I still have the scar. It’s not visually noticeable to someone else really, unless you look for it. But when I look at it, I feel lucky because it was so close to my eye and it could have been much worse. When the weather heats up, sometimes the scar becomes sensitive, and I can feel it—just a reminder of St. Patrick’s Day; my brother and his funny ways—lucky that he took care of me and loves me; how I don’t like going to doctors, even today—and how I like to handle things my way. It feels as though the spirit is still there, of a girl dressed in green—of a girl who handled the situation pretty well considering—and feels very lucky that on that day, her aim was off a little.


Luciana said...

Rebb, this is precious. The way you weave your narrative and the way you show how a scar does not necessarily mean a bad memory, but a landmark of a moment that marks your growing up. Beautiful! :-)

Vincent said...

I think I would be like your brother, concerned about the persistence of the scar. Oddly, my eldest son got a scar from a trowel when he couldn't yet walk. I was gardening and he crawled over, somehow hit his head on the trowel edge. He still has the scar too.

keiko amano said...


I recall your past blog about your older brother a little. And since your parents are not around in the scene, I feel your older brother’s much anxiety. It’s almost as if he were waiting for some kind of accident like it. He was probably afraid of the worst situation which was to lose you. Listening to his worry about your scar, I think he was so glad you were okay, so he forgot to ask you if you were okay out of nervousness.

Often, people react opposite. I’m guilty of it, too.
But, what a love! Bless your brother! And, what a relief, you are okay!

Rebb said...

Lu, Thank you so much for your kind words. I like how you've phrased it as a "landmark of a moment that marks [my] growing up." That's lovely. :)

Rebb said...

Ah, Vincent, I find that very interesting that you would have a similar reaction as my brother did.

Ouch.
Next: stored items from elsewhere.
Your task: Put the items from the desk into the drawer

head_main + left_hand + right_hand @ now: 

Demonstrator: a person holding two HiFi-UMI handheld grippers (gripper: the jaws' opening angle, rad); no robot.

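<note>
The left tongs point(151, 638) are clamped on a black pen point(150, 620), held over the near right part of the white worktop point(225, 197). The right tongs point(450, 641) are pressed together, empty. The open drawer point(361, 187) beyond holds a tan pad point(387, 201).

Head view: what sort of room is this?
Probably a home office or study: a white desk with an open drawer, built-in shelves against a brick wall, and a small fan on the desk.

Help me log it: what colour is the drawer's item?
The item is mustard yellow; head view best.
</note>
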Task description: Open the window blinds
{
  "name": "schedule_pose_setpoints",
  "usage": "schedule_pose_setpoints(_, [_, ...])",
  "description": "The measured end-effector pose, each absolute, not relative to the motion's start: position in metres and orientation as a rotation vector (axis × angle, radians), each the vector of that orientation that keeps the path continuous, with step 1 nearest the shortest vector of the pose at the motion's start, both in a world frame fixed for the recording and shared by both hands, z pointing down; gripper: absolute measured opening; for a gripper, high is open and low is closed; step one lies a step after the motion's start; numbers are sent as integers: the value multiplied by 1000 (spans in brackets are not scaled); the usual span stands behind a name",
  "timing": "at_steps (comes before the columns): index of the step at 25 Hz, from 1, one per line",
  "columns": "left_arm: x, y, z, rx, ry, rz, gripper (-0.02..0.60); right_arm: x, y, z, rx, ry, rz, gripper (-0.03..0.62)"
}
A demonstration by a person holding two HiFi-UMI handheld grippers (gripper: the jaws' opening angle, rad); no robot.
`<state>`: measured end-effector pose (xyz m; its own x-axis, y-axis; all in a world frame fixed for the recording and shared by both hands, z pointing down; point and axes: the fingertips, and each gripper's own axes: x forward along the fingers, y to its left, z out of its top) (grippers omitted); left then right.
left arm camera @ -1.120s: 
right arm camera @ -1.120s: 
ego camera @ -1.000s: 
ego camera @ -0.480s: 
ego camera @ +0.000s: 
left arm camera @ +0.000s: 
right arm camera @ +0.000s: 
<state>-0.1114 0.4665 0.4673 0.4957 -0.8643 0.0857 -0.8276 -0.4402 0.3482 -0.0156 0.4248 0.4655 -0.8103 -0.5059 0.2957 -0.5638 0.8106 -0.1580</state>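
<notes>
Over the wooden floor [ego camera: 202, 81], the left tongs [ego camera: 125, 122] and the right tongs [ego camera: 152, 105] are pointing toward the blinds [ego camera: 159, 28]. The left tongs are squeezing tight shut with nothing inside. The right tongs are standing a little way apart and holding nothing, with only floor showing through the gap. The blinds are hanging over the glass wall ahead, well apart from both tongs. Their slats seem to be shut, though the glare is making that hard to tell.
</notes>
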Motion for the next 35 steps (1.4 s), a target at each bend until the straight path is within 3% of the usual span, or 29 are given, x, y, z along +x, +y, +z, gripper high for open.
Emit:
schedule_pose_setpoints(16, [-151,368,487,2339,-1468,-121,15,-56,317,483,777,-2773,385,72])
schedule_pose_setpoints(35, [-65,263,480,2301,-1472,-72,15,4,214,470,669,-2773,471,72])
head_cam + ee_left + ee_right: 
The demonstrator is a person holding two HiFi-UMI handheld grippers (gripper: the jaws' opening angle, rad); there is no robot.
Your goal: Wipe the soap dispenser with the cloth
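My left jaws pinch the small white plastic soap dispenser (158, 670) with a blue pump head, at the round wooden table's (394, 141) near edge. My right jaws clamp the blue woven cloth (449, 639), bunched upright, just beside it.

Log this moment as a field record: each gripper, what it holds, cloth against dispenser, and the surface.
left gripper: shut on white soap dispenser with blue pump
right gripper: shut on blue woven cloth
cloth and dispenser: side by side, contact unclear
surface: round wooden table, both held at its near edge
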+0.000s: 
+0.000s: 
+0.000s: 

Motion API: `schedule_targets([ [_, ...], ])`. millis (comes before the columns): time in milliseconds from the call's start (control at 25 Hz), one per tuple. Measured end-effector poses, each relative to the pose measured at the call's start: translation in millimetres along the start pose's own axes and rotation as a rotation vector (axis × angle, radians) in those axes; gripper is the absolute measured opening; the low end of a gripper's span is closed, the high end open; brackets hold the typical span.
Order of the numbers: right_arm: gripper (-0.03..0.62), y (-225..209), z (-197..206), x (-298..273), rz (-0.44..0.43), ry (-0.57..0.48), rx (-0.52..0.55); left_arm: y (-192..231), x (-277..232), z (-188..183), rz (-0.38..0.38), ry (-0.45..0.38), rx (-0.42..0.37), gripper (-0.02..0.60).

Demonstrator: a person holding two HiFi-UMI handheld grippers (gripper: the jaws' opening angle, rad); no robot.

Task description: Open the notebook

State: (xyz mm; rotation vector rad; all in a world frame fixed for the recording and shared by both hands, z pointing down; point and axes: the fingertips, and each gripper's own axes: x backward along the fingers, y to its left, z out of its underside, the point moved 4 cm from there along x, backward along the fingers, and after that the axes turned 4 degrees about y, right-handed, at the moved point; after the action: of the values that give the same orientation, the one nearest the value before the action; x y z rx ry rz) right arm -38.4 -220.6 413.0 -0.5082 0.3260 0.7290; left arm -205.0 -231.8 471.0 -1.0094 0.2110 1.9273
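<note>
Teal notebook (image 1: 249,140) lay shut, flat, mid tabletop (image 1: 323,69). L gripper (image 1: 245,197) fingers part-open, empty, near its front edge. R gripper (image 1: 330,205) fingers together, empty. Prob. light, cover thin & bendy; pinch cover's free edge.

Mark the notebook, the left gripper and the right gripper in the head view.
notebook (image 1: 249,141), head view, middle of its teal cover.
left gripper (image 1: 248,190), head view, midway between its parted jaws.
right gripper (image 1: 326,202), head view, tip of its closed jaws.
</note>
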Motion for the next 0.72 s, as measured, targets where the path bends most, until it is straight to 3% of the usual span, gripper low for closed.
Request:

When your eldest son received his scar, it must have hurt on such tender skin--and to still have that scar. Youngsters are so wonderfully curious, even if it means a few ouches to show for it!

Rebb said...

Keiko, Thank you for your perspective. Yes, you are probably very right about his overall anxiety in caring for me.

I'm sure I've been guilty of reacting opposite too :) Thank you for your kind words, Keiko.

keiko amano said...


I thought about it. Once, a friend of mine told me that her father worried about her so much that every day; he waited for her to come home from work. I always envy extra love and attention people receive because my family acted cooler than most. So, I said, “That’s good.” She wrinkled her nose and said, “He comes out the house and waits for me in the street.” She was about fifty. Love and care are good, but too much attention must be annoying.

Rebb said...

Keiko, Thank you for sharing. Yes, I definitely relate as we've noted in the past that our relationship to our mothers have similarities. I saw a picture of my mom looking warmer, but mostly I remember her being distant an cool, but I know she had a lot to deal with. It's interesting how we remember and what we remember.

Wow, your friend's dad would come out of the house. I guess, as with most things, there is a fine balance and an acceptance to set our children free at intervals, eventually allowing them to find their own way.